Carsten Binnig gave an invited talk at TLR@NeurIPS 2022
Prof Binnig talked about Pre-trained Models for Learned DBMS Components at the first “Table Representation Learning workshop” hosted by NeurIPS 2022.
Database management systems (DBMSs) are the backbone for managing large volumes of data efficiently and thus play a central role in business and science today. For providing high performance, many of the most complex DBMS components such as query optimizers or schedulers involve solving non-trivial problems such as query cost estimation. To tackle such problems, very recent work has outlined a new direction of so-called learned DBMS components where core parts of DBMSs are being replaced by machine learning (ML) models.

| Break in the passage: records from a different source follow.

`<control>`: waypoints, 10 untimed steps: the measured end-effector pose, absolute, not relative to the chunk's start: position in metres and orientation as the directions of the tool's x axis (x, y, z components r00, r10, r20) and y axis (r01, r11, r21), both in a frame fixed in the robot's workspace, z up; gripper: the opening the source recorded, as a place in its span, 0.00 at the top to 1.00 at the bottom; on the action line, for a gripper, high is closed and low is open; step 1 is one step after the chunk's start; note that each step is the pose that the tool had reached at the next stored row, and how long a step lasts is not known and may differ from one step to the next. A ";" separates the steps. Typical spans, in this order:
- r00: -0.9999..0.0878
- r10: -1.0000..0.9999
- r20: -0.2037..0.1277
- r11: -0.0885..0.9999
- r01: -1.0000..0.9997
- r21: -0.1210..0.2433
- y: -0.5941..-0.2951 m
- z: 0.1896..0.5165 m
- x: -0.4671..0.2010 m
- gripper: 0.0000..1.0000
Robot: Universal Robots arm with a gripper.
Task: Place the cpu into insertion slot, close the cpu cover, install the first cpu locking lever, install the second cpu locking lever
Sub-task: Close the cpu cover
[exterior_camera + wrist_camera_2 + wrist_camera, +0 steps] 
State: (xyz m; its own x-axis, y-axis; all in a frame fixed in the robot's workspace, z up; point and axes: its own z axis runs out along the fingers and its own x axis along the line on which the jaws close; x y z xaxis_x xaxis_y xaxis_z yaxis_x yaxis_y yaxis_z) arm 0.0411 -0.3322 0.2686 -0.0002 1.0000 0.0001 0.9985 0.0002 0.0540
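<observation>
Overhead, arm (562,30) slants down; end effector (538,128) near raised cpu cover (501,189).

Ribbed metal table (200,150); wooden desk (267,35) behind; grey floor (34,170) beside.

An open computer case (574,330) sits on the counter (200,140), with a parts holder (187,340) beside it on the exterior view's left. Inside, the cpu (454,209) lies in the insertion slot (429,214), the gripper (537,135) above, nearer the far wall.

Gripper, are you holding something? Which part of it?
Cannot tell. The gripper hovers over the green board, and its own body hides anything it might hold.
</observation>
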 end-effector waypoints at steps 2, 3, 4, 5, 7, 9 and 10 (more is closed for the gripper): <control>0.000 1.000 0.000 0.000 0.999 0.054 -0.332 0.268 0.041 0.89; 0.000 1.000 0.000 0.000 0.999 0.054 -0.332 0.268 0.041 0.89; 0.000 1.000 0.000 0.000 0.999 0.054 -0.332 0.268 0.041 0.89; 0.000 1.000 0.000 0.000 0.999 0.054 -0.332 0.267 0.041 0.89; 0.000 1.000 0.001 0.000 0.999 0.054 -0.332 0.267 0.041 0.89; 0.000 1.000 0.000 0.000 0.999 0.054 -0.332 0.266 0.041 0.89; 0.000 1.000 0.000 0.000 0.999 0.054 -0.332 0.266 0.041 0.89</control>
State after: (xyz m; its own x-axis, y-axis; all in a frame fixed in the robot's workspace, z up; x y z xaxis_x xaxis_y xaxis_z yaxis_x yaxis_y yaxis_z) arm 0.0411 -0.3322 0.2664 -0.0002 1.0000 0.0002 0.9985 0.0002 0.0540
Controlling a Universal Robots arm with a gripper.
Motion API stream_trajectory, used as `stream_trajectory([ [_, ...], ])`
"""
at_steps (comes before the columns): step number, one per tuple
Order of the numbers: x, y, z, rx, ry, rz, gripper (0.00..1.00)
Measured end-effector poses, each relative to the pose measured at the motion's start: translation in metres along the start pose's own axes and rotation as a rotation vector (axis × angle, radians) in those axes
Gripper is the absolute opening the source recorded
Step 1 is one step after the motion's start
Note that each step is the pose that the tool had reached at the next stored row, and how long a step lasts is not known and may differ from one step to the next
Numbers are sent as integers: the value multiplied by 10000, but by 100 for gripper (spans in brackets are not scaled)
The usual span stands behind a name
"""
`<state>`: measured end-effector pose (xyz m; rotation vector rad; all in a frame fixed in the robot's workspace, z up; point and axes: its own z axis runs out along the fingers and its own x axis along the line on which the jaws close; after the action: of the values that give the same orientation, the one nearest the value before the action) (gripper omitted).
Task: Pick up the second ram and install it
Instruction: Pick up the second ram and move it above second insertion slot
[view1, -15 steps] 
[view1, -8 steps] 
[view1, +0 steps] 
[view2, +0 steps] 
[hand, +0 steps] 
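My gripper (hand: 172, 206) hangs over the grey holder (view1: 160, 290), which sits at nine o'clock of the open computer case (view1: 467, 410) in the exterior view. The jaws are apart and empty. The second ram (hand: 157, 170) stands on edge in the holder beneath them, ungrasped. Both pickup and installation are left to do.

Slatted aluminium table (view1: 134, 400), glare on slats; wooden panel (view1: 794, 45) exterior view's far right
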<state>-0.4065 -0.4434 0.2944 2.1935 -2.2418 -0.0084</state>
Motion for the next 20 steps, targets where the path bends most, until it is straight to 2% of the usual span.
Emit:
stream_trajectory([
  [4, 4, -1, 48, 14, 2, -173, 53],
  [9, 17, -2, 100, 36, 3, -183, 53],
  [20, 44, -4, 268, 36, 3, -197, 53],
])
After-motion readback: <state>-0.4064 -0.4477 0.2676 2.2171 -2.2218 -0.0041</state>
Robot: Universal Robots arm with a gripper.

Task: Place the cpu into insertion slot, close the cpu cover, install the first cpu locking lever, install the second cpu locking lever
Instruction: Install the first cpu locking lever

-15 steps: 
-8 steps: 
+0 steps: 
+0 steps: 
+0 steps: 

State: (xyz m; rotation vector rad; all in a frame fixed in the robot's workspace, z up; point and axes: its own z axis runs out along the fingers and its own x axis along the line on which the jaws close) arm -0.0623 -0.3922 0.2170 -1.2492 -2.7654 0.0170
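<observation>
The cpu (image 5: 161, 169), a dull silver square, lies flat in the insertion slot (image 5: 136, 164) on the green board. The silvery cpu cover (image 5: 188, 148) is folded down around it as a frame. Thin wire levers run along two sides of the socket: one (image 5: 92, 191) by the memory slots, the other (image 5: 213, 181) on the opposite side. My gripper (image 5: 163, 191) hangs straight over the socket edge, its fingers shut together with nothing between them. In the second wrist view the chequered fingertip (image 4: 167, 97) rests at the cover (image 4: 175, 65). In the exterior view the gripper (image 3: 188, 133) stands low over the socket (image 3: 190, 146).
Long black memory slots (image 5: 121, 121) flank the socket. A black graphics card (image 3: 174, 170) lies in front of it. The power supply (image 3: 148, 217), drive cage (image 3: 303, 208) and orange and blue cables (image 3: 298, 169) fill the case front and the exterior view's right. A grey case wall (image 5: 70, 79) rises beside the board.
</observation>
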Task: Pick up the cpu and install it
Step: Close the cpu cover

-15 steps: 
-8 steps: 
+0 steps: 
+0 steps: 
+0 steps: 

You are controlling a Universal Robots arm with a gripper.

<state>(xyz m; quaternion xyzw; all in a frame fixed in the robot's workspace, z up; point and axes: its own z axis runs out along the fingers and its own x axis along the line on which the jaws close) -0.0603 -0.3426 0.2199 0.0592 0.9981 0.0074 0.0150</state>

While this line of work has shown to provide significant performance benefits for DBMS, a major drawback of the current so-called workload-driven learning approaches to enable learned DBMS components is that they cause a very high and repeated overhead for training data collection. Hence, in this talk, I will discuss a new direction of so-called zero-shot DBMS models which are pre-trained models that avoid the repeated training data collection overhead. As a concrete first step, we have realized a zero-shot cost model that can predict query execution cost which is a core DBMS task on an unseen database (i.e., a new set of tables with data) out of the box. Furthermore, I will also discuss other more recent results on how the general idea of zero-shot DBMS models can also be applied to other DBMS components as well or how it can even be applied even beyond DBMSs for other data systems.